━━━ The data

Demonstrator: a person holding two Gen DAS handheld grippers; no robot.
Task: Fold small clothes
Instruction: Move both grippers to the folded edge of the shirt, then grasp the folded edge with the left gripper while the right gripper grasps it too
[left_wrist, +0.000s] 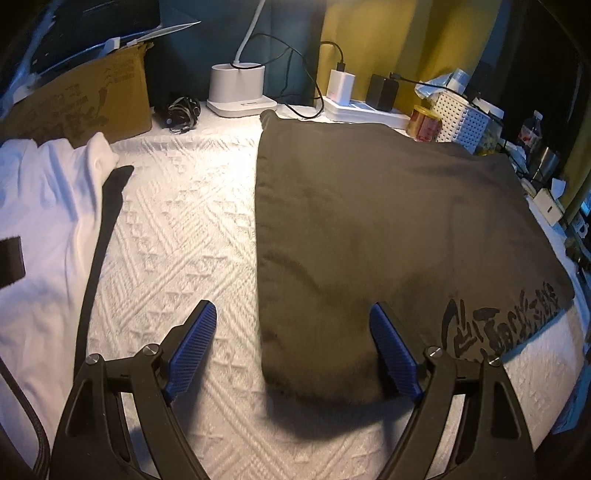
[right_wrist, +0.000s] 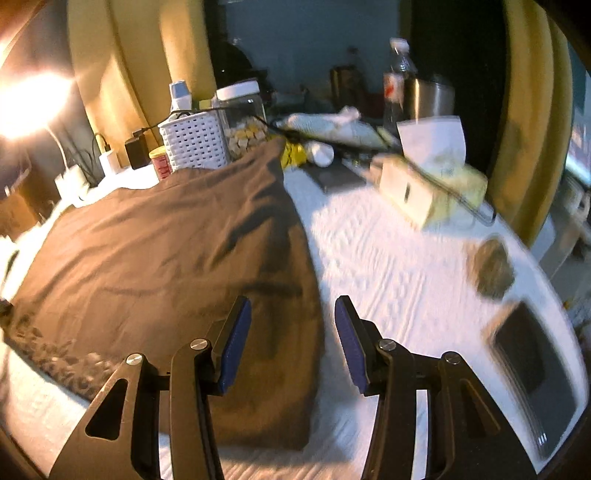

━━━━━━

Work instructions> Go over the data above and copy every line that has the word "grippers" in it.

Solution to this exercise>
Demonstrator: a person holding two Gen DAS handheld grippers; no robot.
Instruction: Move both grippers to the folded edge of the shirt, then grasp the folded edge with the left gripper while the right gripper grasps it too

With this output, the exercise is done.